1. Pile (unordered array).
Since all operations are O(n), suitable only for small sizes - where
its simplicity may actually make it desirable
2. Ordered array
Insertion and removal are O(n), but lookup is O(log n) since binary
search can be used. Suitable only when contents are unchanging (e.g.
table of keywords) - where its simplicity may make it desirable.
3. Linked list - unordered
Insertion is O(1), but lookup is O(n). Deletion is O(n) to find the
"victim" but then only O(1) to actually remove it. Suitable only
in situations where insertion is the dominant operation (e.g.
archival storage of information that is seldom actually referenced)
4. Binary search tree - we will discuss today
5. Hash table - we will discuss later in the week
II. Binary Search Trees
-- ------ ------ -----
A. One of the two main ways to implement a map of significant size where
modification is needed is to use a binary search tree.
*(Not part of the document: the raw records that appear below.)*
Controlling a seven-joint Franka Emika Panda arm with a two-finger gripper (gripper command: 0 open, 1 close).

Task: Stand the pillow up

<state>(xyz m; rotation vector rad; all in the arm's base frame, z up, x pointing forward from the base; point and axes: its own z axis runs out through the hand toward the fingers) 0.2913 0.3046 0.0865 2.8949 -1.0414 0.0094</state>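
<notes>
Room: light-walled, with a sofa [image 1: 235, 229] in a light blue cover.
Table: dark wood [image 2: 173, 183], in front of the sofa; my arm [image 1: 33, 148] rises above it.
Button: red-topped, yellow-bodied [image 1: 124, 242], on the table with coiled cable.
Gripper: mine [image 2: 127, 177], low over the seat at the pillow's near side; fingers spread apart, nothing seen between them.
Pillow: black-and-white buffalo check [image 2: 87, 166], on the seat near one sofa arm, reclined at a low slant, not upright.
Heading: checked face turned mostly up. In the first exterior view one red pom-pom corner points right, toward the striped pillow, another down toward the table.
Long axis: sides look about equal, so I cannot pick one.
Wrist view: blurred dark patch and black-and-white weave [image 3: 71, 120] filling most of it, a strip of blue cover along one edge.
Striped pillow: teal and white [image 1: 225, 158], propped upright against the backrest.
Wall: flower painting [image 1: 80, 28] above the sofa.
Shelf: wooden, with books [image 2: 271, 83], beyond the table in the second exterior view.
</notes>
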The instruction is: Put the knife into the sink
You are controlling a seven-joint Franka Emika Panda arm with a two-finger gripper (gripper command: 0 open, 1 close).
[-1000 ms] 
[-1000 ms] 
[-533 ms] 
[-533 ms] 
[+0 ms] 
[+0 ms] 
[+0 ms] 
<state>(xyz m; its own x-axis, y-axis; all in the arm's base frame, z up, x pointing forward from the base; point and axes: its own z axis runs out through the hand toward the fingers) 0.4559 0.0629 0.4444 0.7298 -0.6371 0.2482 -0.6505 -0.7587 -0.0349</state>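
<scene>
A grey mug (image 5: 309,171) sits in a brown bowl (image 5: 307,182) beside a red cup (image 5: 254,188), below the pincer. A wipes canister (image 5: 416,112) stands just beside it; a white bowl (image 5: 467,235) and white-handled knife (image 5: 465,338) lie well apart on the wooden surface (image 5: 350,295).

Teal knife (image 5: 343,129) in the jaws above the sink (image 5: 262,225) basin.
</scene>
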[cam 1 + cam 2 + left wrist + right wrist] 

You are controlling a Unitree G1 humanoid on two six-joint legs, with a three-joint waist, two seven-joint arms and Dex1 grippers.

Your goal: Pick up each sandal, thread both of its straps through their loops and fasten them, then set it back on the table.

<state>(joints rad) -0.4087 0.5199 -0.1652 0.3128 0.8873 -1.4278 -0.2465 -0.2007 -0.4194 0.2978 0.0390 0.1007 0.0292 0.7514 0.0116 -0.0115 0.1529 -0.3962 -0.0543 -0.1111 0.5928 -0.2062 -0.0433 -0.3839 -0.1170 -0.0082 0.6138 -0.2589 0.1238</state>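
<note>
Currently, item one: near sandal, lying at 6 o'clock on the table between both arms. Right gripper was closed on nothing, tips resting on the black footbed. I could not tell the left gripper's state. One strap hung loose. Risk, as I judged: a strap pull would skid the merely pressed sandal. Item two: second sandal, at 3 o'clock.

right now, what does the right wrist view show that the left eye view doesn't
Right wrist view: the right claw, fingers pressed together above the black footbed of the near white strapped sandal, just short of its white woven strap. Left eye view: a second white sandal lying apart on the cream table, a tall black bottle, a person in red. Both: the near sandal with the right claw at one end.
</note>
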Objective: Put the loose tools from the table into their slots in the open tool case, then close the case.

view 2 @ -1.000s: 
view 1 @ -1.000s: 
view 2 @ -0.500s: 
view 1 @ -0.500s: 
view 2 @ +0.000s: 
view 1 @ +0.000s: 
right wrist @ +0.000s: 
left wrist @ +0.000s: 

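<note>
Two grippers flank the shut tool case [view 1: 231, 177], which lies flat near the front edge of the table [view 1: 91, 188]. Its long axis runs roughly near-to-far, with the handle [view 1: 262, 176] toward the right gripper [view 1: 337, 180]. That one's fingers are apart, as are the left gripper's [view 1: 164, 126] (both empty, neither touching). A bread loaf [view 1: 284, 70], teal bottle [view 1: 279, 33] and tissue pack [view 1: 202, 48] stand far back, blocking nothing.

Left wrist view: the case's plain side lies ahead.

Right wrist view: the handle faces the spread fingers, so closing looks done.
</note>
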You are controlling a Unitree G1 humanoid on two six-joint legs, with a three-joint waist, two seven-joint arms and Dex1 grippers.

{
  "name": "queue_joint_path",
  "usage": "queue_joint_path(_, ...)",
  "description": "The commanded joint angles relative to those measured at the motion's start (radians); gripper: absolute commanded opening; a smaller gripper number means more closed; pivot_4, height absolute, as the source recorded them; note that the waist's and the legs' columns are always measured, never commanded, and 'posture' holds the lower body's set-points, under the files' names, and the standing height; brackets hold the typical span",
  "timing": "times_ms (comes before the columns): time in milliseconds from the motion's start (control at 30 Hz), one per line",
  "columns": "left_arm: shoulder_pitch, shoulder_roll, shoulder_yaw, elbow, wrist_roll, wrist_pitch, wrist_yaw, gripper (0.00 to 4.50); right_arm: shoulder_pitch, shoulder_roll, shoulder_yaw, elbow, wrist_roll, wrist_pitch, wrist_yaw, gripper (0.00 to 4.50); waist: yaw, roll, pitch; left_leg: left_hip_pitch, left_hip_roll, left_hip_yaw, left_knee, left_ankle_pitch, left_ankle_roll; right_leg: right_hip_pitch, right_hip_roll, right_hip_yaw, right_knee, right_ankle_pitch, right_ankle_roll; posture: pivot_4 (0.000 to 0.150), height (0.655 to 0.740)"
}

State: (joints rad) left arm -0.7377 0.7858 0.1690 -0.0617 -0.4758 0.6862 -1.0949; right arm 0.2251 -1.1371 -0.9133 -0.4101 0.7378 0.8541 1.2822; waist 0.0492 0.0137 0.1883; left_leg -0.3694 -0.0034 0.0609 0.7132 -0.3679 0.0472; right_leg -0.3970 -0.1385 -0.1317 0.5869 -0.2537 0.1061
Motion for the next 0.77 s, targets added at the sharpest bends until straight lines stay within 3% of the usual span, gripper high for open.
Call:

B. Definition: a binary search tree is a binary tree in which each node
contains a value (called a key) that is a member of a well-ordered
set. Further, if p is a poiner to a node, then p -> _key >= every key
in the node's left subtree, and and p -> _key <= every key in the
node's right subtree.
C. Observe: if one traverses a binary search tree in inorder, the nodes
are visited in ascending order of the keys.
Ex: DOG
/ \
BISON FOX
/ \
AARDVARK CAT
is a binary search tree. Its inorder traversal is:
AARDVARK BISON CAT DOG FOX
II. Operations on Binary Search Trees
-- ---------- -- ------ ------ -----
A. The utility of binary search trees comes from the fact that the
operations of insert, lookup, and delete the node containing a certain
key all take time proportional to the height of the tree.
1. If the tree is well balanced, then its height will be proportional to
the logarithm of the number of nodes.
a. Observe that, in a perfect binary tree, there are twice as many
nodes at each level as there are at the preceeding level (since each
node has two children.) Thus, the number of nodes in the
tree grows as 2^height - which makes the height proportional
to log number of nodes. (You will develop a more formal proof
of this for a homework.)
b. If keys are inserted into a binary tree in random order, the
resultant tree will not be perfect, of course; but the height will
still be proportional to log n. (This can be shown
experimentally)
2. To see the utility of this, we can compare the average number of steps
needed for various operations on various search structures, assuming
that, in each case, the structure contains 1000 elements:
structure insert delete lookup
pile 1 500 500
ordered array 500 500 10 [binary search]
(unordered) 1 500 500
linked list
binary search 10 10 10
tree - if
balanced
B. Algorithms for binary search trees:
1. Finding a node containing a given key:
PROJECT Code for lookup (recursive and non-recursive versions)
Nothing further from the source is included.